TASK GOAL: Your answer should hold exactly the lines below from the line with "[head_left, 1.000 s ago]" through the line with "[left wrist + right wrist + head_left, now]", both included, and no pictures at all.
====== EXERCISE INPUT
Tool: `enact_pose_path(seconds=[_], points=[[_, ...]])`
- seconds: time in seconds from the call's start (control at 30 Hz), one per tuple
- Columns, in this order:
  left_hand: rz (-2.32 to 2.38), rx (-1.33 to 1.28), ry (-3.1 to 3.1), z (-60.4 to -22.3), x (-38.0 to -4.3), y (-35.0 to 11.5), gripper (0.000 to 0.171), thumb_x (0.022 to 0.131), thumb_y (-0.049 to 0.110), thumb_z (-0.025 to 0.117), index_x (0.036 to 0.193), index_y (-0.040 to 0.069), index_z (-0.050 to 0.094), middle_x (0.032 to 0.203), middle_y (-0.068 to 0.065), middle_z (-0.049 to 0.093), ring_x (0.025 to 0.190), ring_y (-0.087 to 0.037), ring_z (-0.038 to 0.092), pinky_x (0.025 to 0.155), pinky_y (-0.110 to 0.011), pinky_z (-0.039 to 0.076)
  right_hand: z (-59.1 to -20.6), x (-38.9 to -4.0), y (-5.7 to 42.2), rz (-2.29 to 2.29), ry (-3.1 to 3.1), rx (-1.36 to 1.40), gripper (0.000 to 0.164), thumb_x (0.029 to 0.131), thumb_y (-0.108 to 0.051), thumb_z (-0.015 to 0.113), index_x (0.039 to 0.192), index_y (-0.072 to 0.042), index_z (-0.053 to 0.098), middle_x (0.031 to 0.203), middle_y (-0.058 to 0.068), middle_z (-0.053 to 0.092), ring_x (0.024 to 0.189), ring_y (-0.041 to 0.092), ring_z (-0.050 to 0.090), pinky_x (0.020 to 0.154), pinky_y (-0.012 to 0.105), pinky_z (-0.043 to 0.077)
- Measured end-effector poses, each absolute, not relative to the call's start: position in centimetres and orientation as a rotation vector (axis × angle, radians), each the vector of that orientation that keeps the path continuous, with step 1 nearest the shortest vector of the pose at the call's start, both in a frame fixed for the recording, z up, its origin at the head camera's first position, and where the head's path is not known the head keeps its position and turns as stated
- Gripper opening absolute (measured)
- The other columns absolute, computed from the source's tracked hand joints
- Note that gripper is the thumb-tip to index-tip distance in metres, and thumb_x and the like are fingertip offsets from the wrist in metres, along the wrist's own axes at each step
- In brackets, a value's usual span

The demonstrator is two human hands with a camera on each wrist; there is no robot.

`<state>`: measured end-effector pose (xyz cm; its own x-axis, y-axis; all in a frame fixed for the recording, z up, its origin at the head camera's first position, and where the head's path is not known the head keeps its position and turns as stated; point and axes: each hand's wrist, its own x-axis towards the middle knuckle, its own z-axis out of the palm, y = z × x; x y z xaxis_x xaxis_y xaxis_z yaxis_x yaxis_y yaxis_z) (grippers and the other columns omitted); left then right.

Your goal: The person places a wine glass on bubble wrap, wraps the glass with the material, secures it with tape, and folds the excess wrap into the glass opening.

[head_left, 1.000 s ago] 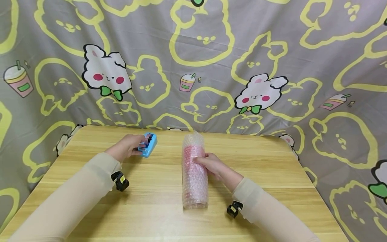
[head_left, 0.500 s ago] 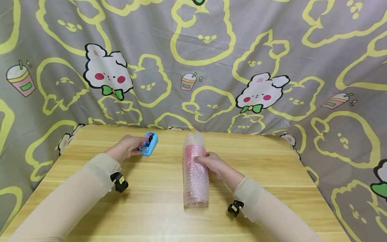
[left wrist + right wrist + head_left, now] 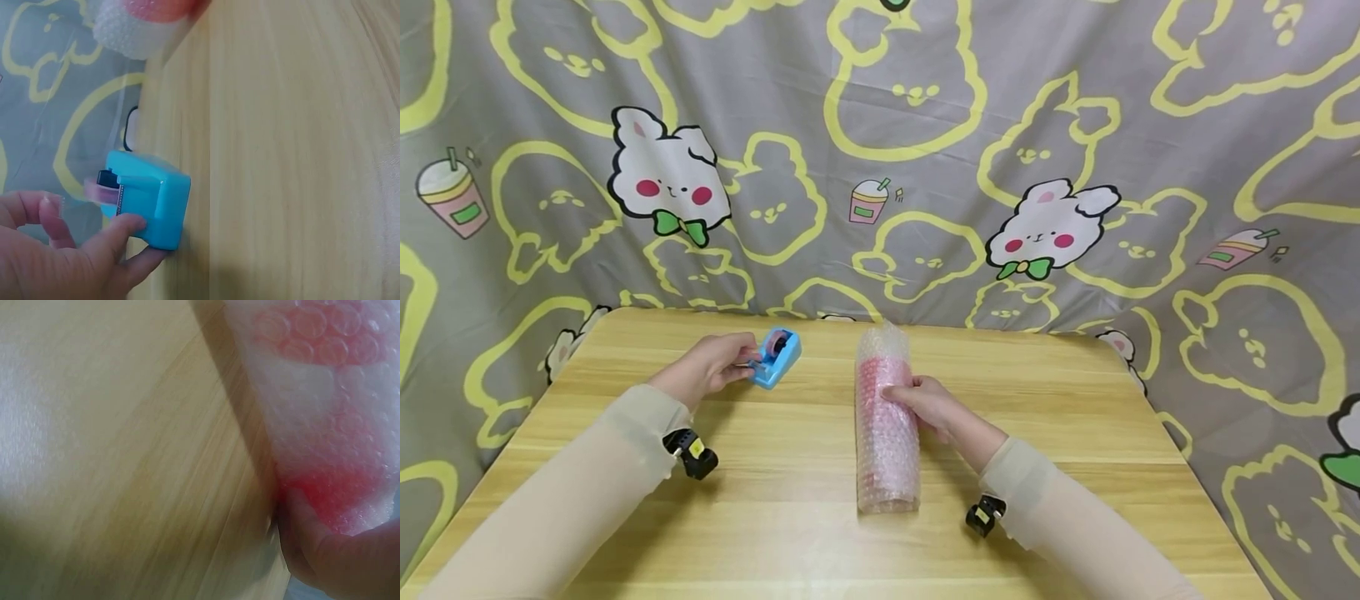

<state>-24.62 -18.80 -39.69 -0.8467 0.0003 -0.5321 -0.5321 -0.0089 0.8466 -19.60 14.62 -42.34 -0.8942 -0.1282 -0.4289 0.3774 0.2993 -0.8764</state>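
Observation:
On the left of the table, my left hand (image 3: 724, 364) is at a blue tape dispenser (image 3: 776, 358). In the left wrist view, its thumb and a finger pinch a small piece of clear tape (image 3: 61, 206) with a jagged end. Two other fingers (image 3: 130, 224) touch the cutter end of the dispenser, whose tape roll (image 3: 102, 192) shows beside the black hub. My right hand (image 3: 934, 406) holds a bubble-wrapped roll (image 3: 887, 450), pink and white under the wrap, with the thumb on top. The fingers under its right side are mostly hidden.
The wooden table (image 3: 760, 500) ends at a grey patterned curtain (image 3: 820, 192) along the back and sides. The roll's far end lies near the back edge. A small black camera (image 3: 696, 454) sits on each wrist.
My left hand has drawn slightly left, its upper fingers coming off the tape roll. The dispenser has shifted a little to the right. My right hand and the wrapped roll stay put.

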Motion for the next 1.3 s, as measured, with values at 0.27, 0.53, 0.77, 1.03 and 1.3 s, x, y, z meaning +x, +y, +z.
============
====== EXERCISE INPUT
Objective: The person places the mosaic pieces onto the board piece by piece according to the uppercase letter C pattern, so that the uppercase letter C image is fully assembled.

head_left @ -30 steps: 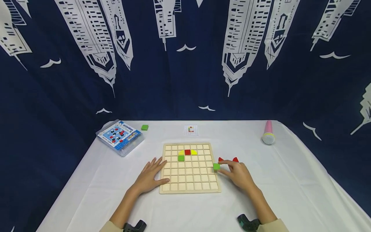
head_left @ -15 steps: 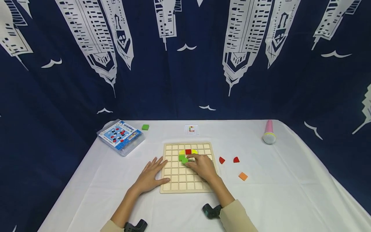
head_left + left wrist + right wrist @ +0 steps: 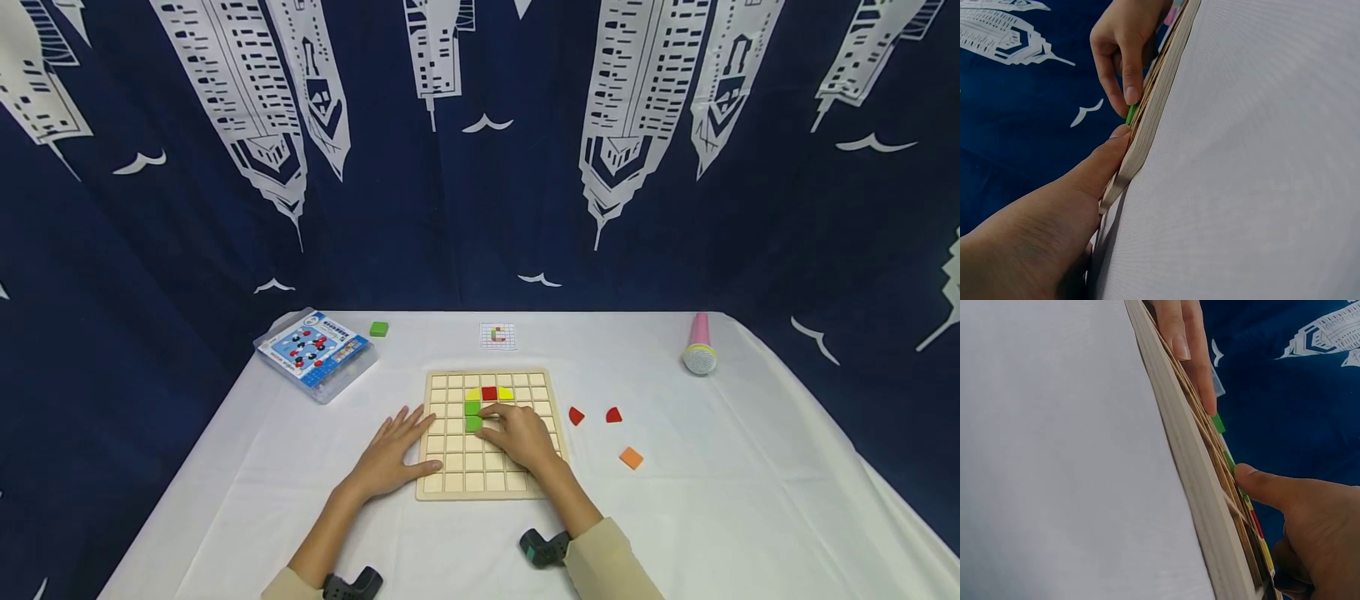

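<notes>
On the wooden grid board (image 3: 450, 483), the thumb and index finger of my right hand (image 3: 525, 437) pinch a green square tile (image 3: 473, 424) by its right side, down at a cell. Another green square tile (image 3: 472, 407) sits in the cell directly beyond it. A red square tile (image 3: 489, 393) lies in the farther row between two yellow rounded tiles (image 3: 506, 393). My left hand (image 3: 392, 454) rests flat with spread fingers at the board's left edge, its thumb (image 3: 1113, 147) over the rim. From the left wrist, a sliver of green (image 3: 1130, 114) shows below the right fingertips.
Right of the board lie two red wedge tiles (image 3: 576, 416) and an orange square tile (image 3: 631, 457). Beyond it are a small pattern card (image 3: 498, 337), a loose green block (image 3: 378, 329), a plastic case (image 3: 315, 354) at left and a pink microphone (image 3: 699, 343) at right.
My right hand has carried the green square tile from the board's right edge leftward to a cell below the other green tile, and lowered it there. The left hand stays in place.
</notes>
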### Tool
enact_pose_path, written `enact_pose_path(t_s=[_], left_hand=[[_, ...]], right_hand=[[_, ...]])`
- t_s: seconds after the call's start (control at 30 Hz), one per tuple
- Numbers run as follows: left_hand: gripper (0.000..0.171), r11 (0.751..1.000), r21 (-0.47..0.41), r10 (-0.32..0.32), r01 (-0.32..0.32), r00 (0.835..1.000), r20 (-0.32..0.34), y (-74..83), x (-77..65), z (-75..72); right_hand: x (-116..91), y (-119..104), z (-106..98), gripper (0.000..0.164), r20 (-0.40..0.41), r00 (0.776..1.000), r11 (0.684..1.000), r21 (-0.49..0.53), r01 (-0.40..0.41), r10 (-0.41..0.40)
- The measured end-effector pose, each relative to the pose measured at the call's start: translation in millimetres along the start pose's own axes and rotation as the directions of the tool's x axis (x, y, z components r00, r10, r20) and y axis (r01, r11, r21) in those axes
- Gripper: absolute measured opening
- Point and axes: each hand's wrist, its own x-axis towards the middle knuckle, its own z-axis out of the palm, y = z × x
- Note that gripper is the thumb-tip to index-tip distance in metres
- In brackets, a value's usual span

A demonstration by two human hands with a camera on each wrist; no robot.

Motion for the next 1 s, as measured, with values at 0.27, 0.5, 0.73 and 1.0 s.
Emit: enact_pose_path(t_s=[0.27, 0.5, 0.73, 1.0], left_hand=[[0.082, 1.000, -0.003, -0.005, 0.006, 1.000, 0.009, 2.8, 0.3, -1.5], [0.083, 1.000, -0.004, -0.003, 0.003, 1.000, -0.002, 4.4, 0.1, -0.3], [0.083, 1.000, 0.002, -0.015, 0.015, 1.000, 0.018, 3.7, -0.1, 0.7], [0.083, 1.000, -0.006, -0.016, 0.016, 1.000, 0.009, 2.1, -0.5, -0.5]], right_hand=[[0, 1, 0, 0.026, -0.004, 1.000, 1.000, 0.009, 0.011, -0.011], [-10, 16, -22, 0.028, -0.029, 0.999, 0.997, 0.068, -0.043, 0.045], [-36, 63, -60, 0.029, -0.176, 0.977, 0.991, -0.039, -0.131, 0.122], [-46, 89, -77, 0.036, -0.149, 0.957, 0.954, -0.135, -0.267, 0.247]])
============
TASK RESPONSE:
[head_left, 1.000 s ago] 
[head_left, 0.500 s ago] 
[left wrist + right wrist + head_left, now] 

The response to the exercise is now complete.